Task goal >>
Check every line of the material below for the string "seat". State how many lines have it.

━━━━━━

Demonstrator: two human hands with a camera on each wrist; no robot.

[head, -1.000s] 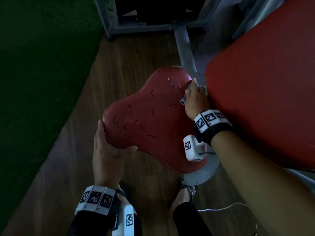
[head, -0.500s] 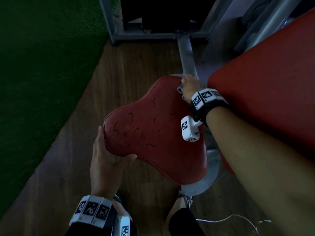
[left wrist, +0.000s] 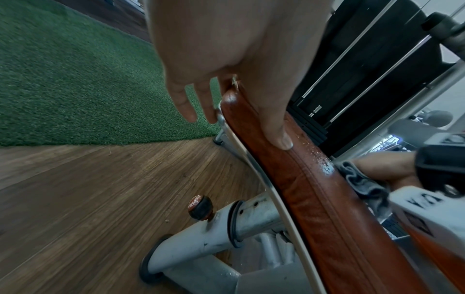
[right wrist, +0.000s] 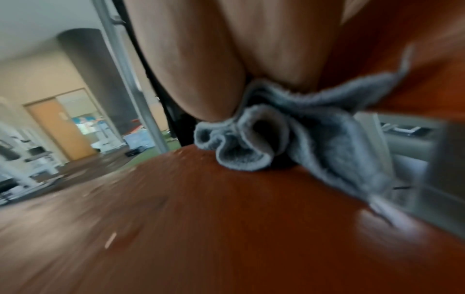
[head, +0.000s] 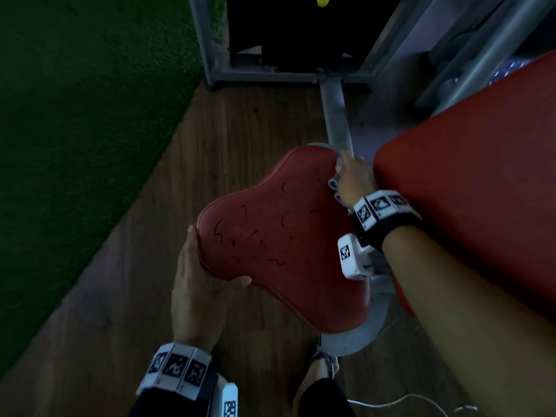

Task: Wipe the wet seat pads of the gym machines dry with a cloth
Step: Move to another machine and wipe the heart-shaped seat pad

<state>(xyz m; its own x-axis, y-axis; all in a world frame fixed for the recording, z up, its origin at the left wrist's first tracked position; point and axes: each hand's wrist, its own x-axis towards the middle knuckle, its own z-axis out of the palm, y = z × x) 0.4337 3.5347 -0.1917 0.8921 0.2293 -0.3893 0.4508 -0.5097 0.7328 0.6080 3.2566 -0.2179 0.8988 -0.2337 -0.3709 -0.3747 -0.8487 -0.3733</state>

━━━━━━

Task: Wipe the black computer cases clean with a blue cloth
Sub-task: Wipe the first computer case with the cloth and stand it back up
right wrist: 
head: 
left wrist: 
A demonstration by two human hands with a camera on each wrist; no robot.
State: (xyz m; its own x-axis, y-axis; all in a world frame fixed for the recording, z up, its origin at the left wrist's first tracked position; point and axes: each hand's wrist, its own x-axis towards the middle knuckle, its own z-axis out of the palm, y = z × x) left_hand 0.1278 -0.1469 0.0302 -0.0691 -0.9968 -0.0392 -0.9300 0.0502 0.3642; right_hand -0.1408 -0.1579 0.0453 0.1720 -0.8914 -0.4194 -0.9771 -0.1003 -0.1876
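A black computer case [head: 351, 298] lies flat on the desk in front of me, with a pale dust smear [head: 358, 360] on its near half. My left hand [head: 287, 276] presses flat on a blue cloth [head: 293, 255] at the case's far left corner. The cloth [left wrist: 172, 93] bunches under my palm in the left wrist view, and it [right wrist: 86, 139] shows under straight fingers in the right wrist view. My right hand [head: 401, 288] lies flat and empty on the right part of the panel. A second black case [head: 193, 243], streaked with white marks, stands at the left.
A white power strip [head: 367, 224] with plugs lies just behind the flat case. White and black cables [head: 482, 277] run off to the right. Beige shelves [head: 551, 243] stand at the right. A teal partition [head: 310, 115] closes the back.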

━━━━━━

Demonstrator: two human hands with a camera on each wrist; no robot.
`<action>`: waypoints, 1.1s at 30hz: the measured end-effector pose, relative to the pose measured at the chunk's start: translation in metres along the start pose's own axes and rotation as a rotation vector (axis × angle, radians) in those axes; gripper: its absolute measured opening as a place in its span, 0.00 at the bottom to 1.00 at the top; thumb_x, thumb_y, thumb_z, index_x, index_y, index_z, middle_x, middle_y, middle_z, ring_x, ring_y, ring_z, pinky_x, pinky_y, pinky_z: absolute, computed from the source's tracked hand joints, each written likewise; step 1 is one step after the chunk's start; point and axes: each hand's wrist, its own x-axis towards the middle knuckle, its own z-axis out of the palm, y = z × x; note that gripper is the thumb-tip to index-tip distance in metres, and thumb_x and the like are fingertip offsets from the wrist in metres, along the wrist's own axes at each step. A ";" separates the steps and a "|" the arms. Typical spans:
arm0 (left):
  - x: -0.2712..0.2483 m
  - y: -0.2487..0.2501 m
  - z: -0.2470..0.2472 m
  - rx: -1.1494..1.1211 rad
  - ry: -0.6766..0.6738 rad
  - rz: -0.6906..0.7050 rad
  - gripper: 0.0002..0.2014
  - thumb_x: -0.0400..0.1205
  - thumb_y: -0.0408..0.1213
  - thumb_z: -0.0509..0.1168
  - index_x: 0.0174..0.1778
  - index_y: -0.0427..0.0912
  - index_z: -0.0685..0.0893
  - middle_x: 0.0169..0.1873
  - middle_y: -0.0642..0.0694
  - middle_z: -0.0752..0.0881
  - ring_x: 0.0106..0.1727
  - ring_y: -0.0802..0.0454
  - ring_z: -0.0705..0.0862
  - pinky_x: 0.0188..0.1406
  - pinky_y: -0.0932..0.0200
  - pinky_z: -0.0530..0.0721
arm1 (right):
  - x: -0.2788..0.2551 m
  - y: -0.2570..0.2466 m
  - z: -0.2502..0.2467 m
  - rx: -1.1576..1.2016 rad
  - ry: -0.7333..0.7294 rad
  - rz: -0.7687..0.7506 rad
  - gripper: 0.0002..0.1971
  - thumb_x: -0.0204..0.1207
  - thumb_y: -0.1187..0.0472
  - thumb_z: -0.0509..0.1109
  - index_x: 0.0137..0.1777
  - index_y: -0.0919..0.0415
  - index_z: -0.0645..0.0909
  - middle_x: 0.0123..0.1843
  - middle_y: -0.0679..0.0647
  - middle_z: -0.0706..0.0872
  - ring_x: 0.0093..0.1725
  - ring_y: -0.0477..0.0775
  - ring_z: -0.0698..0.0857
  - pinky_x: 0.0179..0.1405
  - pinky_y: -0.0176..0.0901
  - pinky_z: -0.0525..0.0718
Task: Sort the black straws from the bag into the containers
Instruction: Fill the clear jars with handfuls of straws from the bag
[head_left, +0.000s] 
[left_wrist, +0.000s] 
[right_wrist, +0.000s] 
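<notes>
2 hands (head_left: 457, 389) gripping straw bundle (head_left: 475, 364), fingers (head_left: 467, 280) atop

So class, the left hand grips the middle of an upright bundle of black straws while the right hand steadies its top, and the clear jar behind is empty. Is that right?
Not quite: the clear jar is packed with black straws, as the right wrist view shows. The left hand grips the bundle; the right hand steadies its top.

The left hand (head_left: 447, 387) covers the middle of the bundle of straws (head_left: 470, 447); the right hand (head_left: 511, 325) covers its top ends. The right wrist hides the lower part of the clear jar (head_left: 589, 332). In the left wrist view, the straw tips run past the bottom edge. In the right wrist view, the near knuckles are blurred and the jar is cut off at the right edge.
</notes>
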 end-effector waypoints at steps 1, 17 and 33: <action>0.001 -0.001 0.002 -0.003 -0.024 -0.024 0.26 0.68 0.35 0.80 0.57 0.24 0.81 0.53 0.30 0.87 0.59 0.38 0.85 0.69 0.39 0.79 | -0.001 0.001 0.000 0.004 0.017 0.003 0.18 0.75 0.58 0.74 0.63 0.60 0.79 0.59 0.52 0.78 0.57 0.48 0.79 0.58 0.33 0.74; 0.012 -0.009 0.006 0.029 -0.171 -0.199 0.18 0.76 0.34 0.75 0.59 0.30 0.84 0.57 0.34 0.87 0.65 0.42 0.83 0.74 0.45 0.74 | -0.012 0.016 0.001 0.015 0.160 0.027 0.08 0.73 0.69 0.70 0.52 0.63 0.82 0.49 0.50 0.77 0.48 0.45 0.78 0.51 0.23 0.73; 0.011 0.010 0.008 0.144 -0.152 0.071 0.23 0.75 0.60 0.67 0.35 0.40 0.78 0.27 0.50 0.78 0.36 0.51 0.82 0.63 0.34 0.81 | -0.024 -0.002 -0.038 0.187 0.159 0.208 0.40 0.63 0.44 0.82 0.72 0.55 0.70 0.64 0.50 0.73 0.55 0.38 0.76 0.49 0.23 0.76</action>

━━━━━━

Exercise output >>
2